§ What is being asked:
What's needed is a word-for-word retyping of the entries below, pictures omitted.

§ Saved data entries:
Start of Block
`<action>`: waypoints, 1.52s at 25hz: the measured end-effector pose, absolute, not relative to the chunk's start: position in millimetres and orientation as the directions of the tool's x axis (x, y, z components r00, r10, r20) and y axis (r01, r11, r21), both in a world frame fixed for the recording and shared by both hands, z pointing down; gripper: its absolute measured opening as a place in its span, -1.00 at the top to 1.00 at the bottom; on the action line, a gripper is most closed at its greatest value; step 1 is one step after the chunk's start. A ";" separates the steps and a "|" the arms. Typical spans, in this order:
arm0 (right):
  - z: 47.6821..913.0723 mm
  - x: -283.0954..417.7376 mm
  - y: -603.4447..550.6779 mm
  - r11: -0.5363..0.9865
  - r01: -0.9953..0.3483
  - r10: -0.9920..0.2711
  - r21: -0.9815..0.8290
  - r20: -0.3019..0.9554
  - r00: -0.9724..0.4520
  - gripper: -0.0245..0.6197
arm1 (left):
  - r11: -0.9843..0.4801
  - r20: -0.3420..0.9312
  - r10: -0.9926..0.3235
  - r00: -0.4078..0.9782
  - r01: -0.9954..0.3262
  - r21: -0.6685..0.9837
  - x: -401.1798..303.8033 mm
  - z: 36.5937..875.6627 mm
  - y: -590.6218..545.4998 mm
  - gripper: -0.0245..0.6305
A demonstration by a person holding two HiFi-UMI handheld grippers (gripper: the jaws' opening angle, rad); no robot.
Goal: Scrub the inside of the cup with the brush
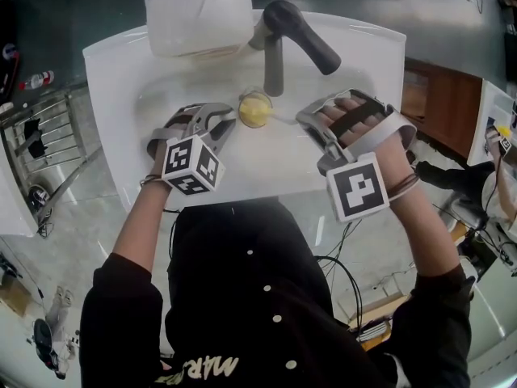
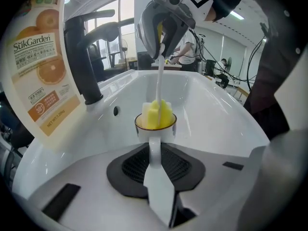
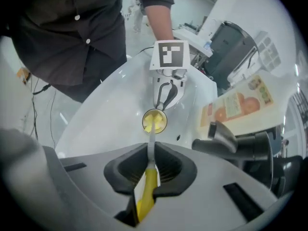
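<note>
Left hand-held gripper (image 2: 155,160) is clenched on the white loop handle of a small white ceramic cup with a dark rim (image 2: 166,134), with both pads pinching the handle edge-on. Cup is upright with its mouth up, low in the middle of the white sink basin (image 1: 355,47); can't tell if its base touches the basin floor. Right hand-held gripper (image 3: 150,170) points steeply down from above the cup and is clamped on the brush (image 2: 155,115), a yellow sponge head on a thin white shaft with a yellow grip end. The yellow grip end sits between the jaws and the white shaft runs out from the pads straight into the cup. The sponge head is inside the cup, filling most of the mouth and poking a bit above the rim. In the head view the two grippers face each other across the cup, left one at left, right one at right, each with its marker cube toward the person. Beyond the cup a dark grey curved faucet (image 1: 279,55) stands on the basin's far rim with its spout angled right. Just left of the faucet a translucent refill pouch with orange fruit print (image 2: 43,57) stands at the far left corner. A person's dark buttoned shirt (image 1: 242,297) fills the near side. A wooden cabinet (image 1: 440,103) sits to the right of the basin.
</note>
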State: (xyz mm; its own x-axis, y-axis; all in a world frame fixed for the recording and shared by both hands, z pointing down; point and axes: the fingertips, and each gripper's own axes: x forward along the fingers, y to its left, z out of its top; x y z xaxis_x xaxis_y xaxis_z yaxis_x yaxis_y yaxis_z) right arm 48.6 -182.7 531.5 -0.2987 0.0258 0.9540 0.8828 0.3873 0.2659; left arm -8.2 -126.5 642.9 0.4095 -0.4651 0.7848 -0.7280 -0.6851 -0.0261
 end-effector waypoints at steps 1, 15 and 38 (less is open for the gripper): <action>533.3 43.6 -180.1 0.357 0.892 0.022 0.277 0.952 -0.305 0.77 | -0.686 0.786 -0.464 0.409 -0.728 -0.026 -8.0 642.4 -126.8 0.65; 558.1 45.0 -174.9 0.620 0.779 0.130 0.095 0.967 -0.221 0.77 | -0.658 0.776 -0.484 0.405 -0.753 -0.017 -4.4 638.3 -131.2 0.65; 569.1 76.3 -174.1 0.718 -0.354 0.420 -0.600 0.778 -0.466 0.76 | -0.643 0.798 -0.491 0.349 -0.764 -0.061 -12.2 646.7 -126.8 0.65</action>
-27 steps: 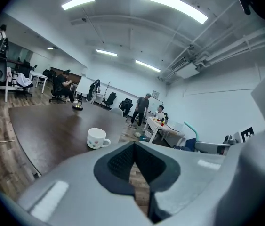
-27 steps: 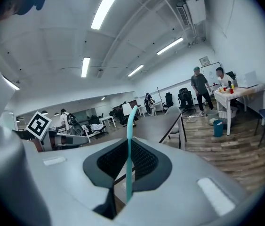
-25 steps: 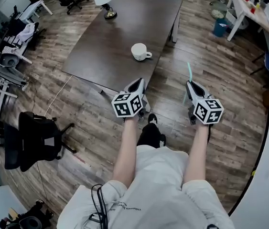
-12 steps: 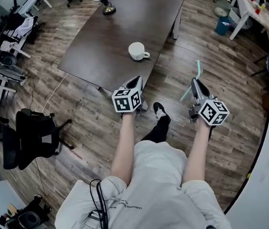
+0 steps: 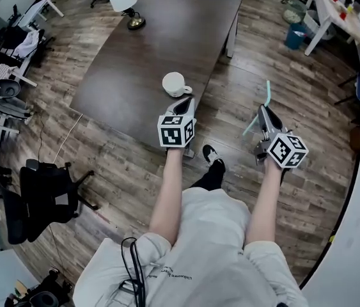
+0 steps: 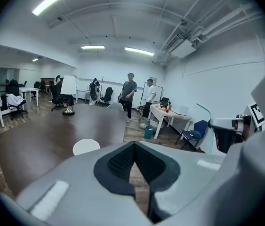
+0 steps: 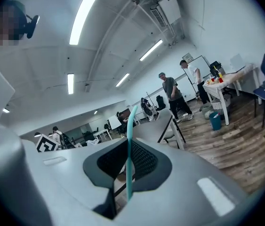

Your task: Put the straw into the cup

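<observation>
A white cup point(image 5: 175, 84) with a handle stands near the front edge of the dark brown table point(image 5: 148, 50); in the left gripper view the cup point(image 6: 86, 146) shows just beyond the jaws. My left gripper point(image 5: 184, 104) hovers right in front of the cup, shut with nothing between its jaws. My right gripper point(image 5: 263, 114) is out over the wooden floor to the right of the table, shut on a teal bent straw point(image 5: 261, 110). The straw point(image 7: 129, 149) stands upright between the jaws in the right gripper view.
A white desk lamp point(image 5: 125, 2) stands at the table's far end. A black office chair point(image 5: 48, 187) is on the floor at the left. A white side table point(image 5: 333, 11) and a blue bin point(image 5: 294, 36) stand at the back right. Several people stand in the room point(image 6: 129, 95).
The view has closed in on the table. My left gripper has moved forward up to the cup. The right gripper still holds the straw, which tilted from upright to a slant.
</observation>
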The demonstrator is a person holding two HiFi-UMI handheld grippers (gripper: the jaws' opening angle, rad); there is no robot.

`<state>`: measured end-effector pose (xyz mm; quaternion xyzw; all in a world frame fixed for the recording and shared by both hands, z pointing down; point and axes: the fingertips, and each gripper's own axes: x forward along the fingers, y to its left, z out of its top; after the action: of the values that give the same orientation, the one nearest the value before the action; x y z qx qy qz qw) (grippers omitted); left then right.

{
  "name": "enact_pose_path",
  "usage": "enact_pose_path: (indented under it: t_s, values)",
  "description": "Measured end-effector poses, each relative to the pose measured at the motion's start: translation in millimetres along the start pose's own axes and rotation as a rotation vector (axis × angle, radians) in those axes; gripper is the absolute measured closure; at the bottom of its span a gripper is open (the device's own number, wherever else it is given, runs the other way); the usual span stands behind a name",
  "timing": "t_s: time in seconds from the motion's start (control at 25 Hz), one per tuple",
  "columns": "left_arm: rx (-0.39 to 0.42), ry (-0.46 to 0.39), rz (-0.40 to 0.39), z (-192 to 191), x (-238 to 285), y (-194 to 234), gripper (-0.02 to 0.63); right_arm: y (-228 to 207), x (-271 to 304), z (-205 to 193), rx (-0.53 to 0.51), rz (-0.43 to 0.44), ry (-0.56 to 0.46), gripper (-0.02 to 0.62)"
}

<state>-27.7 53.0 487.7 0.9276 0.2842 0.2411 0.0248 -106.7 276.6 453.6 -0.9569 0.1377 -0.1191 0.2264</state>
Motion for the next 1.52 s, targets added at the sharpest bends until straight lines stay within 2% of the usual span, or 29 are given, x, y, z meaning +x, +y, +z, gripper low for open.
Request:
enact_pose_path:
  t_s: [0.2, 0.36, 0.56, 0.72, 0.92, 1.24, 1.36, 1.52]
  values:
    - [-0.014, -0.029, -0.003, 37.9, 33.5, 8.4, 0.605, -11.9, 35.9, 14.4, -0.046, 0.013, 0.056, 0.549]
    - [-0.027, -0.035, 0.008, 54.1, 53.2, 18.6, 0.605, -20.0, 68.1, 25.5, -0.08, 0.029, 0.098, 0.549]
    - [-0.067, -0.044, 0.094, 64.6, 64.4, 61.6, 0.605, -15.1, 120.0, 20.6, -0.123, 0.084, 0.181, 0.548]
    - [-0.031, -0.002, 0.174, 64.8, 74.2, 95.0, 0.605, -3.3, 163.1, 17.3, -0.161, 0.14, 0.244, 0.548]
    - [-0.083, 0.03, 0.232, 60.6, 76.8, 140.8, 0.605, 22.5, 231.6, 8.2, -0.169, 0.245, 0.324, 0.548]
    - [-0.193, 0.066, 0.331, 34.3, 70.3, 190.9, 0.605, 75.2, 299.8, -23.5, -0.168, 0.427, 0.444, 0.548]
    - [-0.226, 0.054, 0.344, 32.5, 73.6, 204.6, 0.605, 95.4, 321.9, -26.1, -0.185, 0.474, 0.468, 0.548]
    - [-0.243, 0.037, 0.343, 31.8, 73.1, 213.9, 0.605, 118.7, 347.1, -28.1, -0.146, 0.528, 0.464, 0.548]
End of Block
§ Answer area:
`<action>`: waypoints, 1.52s at 25hz: the measured end-effector pose, absolute, not relative to the chunk's start: position in millimetres and orientation as the directions of the tool's x axis (x, y, z components r00, r10, r20) and y axis (r01, r11, r21), both in a world frame fixed for the recording and shared by both hands, z pointing down; gripper: its absolute measured opening as a place in its span, -1.00 at the top to 1.00 at the bottom; on the action line, a gripper is most closed at its greatest value; step 1 is one step after the chunk's start. A ";" separates the steps and a "|" the arms. Typical spans, in this order:
arm0 (right):
  - z: 47.6821..913.0723 mm
  - x: -283.0954..417.7376 mm
  - y: -603.4447..550.6779 mm
  - r11: -0.5363..0.9865
  - r01: -0.9953..0.3483
  - r10: -0.9920..0.2711
  - r21: -0.9815..0.8290
  - r20: -0.3019..0.9554
  - r00: -0.9724..0.4520
  - gripper: -0.0245..0.6197
arm1 (left):
  - r11: -0.9843..0.4801
  - r20: -0.3420..0.9312
  - r10: -0.9926..0.3235
  - r00: -0.4078..0.9782
  - r01: -0.9954..0.3262
  - r21: -0.6685..0.9837
  - x: -401.1798..303.8033 mm
  - z: 36.5937..875.6627 mm
  - y: -590.6218..545.4998 mm
  - gripper: -0.0245..0.6305
A demonstration by a person holding two HiFi-UMI handheld grippers (gripper: the jaws' opening angle, rad); no robot.
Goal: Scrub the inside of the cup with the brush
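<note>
Left hand-held gripper (image 2: 155,160) is clenched on the white loop handle of a small white ceramic cup with a dark rim (image 2: 166,134), with both pads pinching the handle edge-on. Cup is upright with its mouth up, low in the middle of the white sink basin (image 1: 355,47); can't tell if its base touches the basin floor. Right hand-held gripper (image 3: 150,170) points steeply down from above the cup and is clamped on the brush (image 2: 155,115), a yellow sponge head on a thin white shaft with a yellow grip end. The yellow grip end sits between the jaws and the white shaft runs out from the pads straight into the cup. The sponge head is inside the cup, filling most of the mouth and poking a bit above the rim. In the head view the two grippers face each other across the cup, left one at left, right one at right, each with its marker cube toward the person. Beyond the cup a dark grey curved faucet (image 1: 279,55) stands on the basin's far rim with its spout angled right. Just left of the faucet a translucent refill pouch with orange fruit print (image 2: 43,57) stands at the far left corner. A person's dark buttoned shirt (image 1: 242,297) fills the near side. A wooden cabinet (image 1: 440,103) sits to the right of the basin.
</note>
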State: (xyz mm; its own x-axis, y-axis; all in a world frame fixed for the recording and shared by both hands, z pointing down; point and axes: the fingertips, and each gripper's own axes: x forward along the fingers, y to its left, z out of its top; x y z xaxis_x xaxis_y xaxis_z yaxis_x yaxis_y yaxis_z) right arm 48.6 -182.7 531.5 -0.2987 0.0258 0.9540 0.8828 0.3873 0.2659; left arm -8.2 -126.5 642.9 0.4095 -0.4651 0.7848 -0.7280 -0.6851 -0.0261
 end-effector waypoints at steps 1, 15 and 38 (less is open for the gripper): <action>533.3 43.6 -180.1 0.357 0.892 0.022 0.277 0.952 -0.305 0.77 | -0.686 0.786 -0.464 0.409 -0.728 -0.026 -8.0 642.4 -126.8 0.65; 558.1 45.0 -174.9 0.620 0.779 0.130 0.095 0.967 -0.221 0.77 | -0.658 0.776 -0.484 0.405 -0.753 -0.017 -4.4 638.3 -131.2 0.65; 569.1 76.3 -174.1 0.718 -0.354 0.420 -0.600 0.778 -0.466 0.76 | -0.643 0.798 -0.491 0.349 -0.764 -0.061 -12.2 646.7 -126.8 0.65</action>
-27 steps: 
-27 steps: 
-25 steps: 
-12 steps: 
+0 steps: 
+0 steps: 
+0 steps: 

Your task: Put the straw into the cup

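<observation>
A white cup point(image 5: 175, 84) with a handle stands near the front edge of the dark brown table point(image 5: 148, 50); in the left gripper view the cup point(image 6: 86, 146) shows just beyond the jaws. My left gripper point(image 5: 184, 104) hovers right in front of the cup, shut with nothing between its jaws. My right gripper point(image 5: 263, 114) is out over the wooden floor to the right of the table, shut on a teal bent straw point(image 5: 261, 110). The straw point(image 7: 129, 149) stands upright between the jaws in the right gripper view.
A white desk lamp point(image 5: 125, 2) stands at the table's far end. A black office chair point(image 5: 48, 187) is on the floor at the left. A white side table point(image 5: 333, 11) and a blue bin point(image 5: 294, 36) stand at the back right. Several people stand in the room point(image 6: 129, 95).
The view has closed in on the table. My left gripper has moved forward up to the cup. The right gripper still holds the straw, which tilted from upright to a slant.
</observation>
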The demonstrator is a person holding two HiFi-UMI handheld grippers (gripper: the jaws' opening angle, rad); there is no robot.

`<state>`: measured end-effector pose (xyz mm; quaternion xyzw; all in a world frame fixed for the recording and shared by both hands, z pointing down; point and axes: the fingertips, and each gripper's own axes: x forward along the fingers, y to its left, z out of its top; after the action: of the values that give the same orientation, the one nearest the value before the action; x y z qx qy qz qw) (grippers omitted); left then right.

{
  "name": "enact_pose_path",
  "usage": "enact_pose_path: (indented under it: t_s, values)",
  "description": "Measured end-effector poses, each relative to the pose measured at the motion's start: translation in millimetres along the start pose's own axes and rotation as a rotation vector (axis × angle, radians) in those axes; gripper is the absolute measured closure; at the bottom of its span a gripper is open (the device's own number, wherever else it is given, runs the other way); the usual span stands behind a name",
  "timing": "t_s: time in seconds from the motion's start (control at 25 Hz), one per tuple",
  "columns": "left_arm: rx (-0.39 to 0.42), ry (-0.46 to 0.39), rz (-0.40 to 0.39), z (-192 to 191), x (-238 to 285), y (-194 to 234), gripper (-0.02 to 0.63); right_arm: y (-228 to 207), x (-271 to 304), z (-205 to 193), rx (-0.53 to 0.51), rz (-0.43 to 0.44), ry (-0.56 to 0.46), gripper (-0.02 to 0.62)"
}

<state>-27.7 53.0 487.7 0.9276 0.2842 0.2411 0.0248 -106.7 276.6 453.6 -0.9569 0.1377 -0.1191 0.2264</state>
Motion for the next 1.52 s, targets added at the sharpest bends until straight lines stay within 2% of the usual span, or 29 are given, x, y, z meaning +x, +y, +z, gripper low for open.
Request:
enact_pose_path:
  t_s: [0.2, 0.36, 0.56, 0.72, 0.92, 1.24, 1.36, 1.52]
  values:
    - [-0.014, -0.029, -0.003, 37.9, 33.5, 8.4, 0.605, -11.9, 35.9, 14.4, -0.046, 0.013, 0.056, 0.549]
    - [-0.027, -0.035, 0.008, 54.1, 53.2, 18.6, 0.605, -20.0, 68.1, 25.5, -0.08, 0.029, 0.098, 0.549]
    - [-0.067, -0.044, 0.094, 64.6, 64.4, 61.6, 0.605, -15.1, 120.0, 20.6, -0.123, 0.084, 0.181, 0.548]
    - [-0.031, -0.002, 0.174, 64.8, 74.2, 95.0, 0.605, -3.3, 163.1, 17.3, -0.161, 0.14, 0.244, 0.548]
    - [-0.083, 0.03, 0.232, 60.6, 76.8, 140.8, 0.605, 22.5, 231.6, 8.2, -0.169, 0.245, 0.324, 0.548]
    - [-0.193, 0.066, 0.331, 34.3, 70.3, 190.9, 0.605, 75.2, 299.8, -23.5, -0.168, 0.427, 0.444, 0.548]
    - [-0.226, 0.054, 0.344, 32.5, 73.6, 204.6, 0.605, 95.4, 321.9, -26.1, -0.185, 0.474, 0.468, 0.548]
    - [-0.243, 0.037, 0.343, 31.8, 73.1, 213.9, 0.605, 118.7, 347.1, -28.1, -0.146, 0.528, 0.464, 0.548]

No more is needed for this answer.